● WORK ITEM
Pictures aside, repeat the whole listing word for word.

● DATA EXTRACT
--- --- ---

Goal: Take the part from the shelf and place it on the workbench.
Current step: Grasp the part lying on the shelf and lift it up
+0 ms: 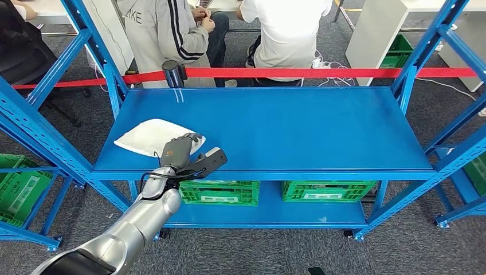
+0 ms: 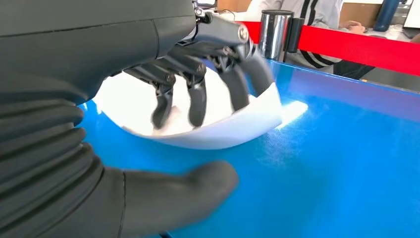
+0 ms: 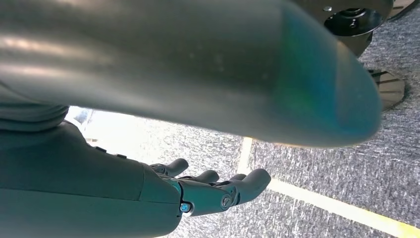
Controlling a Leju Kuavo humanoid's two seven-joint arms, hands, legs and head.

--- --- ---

● RESPONSE FOR THIS EXERCISE
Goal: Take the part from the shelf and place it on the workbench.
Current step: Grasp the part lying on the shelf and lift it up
+0 ms: 
+0 ms: 
+0 ms: 
Controlling a Leju Kuavo humanoid's two seven-joint arms, hands, legs and head.

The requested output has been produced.